Dan beberapa hari terakhir ini Haechan sudah boleh pulang dari rumah sakit, dia sekarang ada di apartemen milik Mama.

"Wah, benarkah? Aku mungkin pulang seminggu lagi, dokter belum mengizinkanku pulang," balas Renjun di seberang sana.

"Tidak apa-apa, lagian masih ada waktu sebelum salju pertama turun."

"Tapi ingat, Haechan. Sebelum salju pertama turun, kita tidak boleh bertemu dulu," kata Renjun dengan serius.

Haechan terdiam sebentar sebelum kembali menyahut. "Kenapa kau memilih saat salju pertama turun? Apa karena indah?"

Di seberang sana Renjun menggeleng. "Katanya, kalau kita bertemu saat salju pertama turun, maka kita akan bahagia dan cinta kita akan abadi."
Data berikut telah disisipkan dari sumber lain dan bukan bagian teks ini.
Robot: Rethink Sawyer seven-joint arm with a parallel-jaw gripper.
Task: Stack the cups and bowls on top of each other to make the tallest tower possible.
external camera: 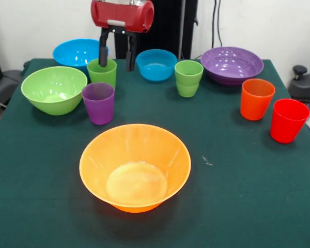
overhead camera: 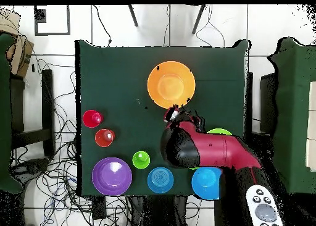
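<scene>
All pieces stand apart on the green table; none is stacked. The big orange bowl (external camera: 135, 166) is at the front centre. The purple cup (external camera: 98, 103) and a green cup (external camera: 102, 73) stand behind it, beside the green bowl (external camera: 54, 89). My gripper (external camera: 117, 64) is open and empty. It hangs just behind that green cup, with one finger (external camera: 104, 51) at the cup's rim. The second green cup (external camera: 188, 77), the orange cup (external camera: 257, 98) and the red cup (external camera: 289, 120) are to the right. In the overhead view the arm (overhead camera: 203, 150) hides the purple cup and the nearby green cup.
The large blue bowl (external camera: 77, 52), the smaller blue bowl (external camera: 156, 64) and the purple bowl (external camera: 232, 64) line the table's far edge. The overhead view shows the orange bowl (overhead camera: 171, 84), the red cup (overhead camera: 92, 118), the orange cup (overhead camera: 104, 138) and the purple bowl (overhead camera: 112, 176).
</scene>
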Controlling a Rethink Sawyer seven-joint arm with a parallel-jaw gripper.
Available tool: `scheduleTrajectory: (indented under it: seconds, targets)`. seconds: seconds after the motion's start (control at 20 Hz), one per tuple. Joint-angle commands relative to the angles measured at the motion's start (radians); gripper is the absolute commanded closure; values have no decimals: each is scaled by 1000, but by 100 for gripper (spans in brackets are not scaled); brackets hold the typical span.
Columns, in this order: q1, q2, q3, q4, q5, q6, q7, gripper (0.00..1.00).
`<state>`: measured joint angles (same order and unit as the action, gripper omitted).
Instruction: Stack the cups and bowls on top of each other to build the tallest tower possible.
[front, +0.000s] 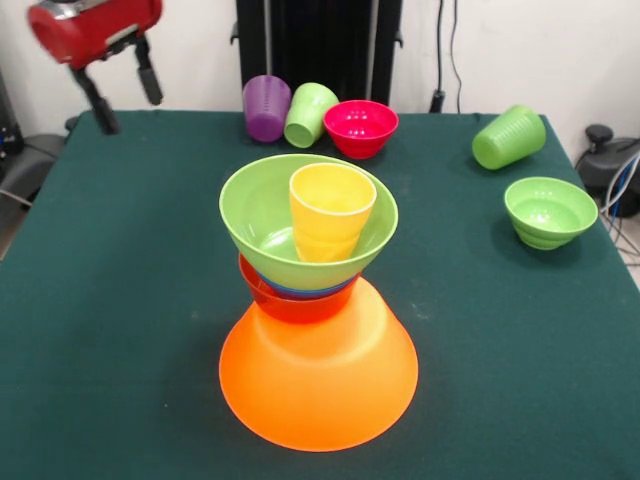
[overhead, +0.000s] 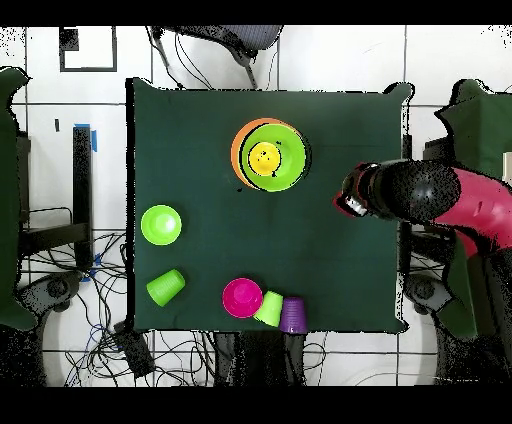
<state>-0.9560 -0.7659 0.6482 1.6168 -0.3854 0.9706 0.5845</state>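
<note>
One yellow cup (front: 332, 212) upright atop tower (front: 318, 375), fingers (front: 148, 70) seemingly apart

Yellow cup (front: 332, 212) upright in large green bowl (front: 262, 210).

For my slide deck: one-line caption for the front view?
Yellow cup tops the tower; open gripper hovers off to the side.

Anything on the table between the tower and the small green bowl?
No. In the front view, only bare green cloth lies between the tower and the small green bowl; the overhead view agrees.
</note>
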Motion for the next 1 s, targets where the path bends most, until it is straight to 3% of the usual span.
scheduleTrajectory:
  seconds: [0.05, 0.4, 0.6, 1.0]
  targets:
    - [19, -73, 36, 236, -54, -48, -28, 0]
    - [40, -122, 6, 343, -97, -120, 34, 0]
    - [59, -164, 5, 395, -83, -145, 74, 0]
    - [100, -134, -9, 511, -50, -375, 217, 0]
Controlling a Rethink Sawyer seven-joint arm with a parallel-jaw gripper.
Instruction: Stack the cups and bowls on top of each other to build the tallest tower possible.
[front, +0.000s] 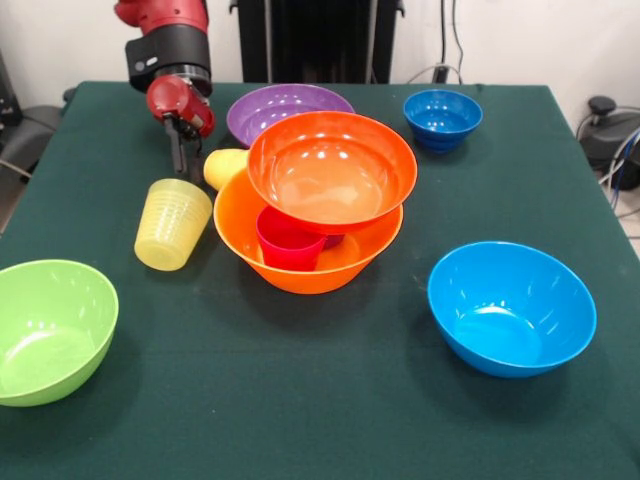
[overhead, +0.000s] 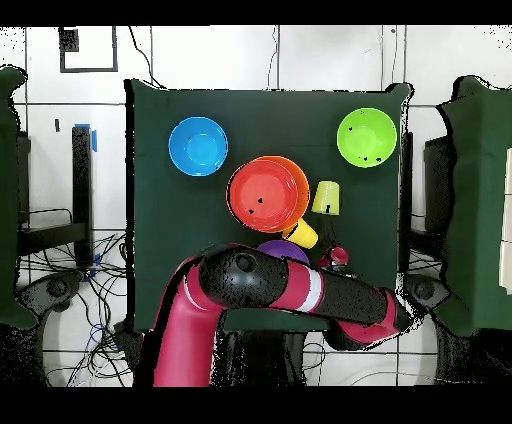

Haechan tertegun. Bagaimana bisa Renjun yang bukan orang Korea tahu mitos itu?

"Dan kau percaya, Renjun?"

"Aku percaya," jawab Renjun dengan yakin.

Tok tok!

Haechan menoleh saat Mama mengetuk pintu kamarnya yang memang sengaja ia buka.

"Haechan sudah selesai? Ayo berangkat sekarang sebelum ketinggalan pesawat, takut nanti di jalan macet," ujar Mama.

"Iya, Ma."

"Renjun udah dulu ya? Aku mau ke bandara dulu. Doakan aku sampai ke Korea dengan selamat," kata Haechan disertai kekehan ringan.

"Iya, iya, hati-hati, Haechan."

"Baiklah, aku tutup dulu ya? Selamat tinggal, Renjun." Haechan berdiri, memegang gagang kopernya.

"Bukan selamat tinggal, Haechan, tapi sampai jumpa, oke? Kata selamat tinggal mengartikan kau pergi selamanya dan kata sampai jumpa memperbesar kemungkinan kita bertemu lagi."

"Iya, dasar cerewet."

Haechan mematikan sambungan teleponnya. Ia lantas menyerat kopernya keluar dan menaruhnya di bagasi mobil, juga membantu menaruh koper mamanya.

"Haechan, jangan angkat barang-barang berat dulu, nanti kakinya sakit lagi." Mama menasehatinya, seperti biasa, padahal menurut Haechan sama seperti omelan.

"Kakiku sudah baik, Ma. Aku bahkan sudah bisa berlari dan bermain bola," kata Haechan.

"Baiklah, tapi jangan banyak tingkah dulu, Haechan. Kalau begitu ayo berangkat ke bandara. Tidak ada yang tertinggal, 'kan?" Mama memastikan sekali lagi.

"Ada yang tertinggal, Ma," kata Haechan dengan nada yang dibuat-buat sangat terkejut. "Tinggal kenangan."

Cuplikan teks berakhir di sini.